25.12.10
Ten days ago, when I traveled to Sheffield with my friend, the former Guantánamo prisoner Omar Deghayes, for a screening of the documentary film, “Outside the Law: Stories from Guantánamo” (which I co-directed with Polly Nash), I asked Omar what Guantánamo was like at Christmas, as I knew that he had spent five Christmases imprisoned in Guantánamo, and I thought it might make an interesting article for Christmas this year.
In fact, there was little to report. The authorities, it seems, made some effort on this great Christian holy day, but the prisoners, for the most part, were in no mood to accept one day of charity when the rest of the year was so devoid of Christian charity.
Instead, I thought I’d take this opportunity to remind readers who may be searching the Internet because they need a break from eating and drinking, or because they want to get away from their families for a while, or because the TV is so relentlessly pointless, or because they don’t celebrate Christmas, about some of the 174 men still held in Guantánamo, for whom concern is particularly appropriate right now, as, between them, the Obama administration and Congress seem to have ensured that the majority of them will be spending many more Christmases at Guantánamo.

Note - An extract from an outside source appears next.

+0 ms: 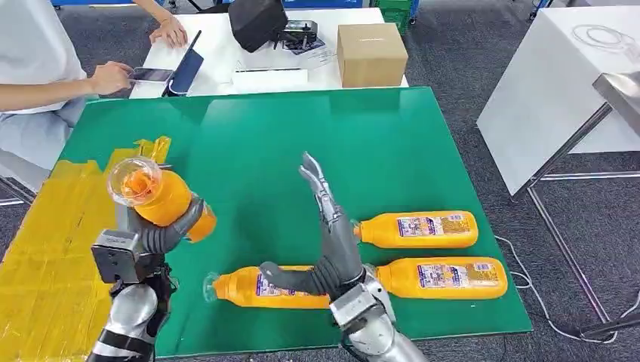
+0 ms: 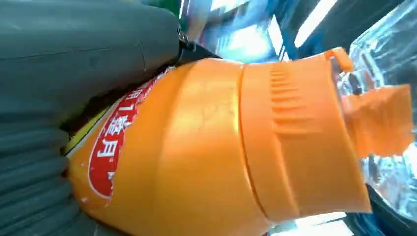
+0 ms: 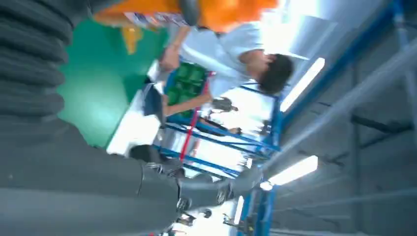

My first thoughts were for prisoners I have written about recently — in particular, Shaker Aamer, the last British resident in Guantánamo, cleared for release in 2007 but still held; Ahmed Belbacha, an Algerian, also cleared for release in 2007, who is terrified of being forcibly repatriated; and Fayiz al-Kandari, a Kuwaiti who lost his habeas petition in September, but who appears, by any objective measure, to be an innocent man.
I encourage readers to visit this page for information about how to write to the British and American governments about Shaker Aamer, to visit this page for information about the latest attempts by Ahmed Belbacha’s lawyers to prevent his involuntary repatriation, and to visit this page to sign a petition asking Attorney General Eric Holder to return Fayiz al-Kandari to Kuwait (or just sign the petition here).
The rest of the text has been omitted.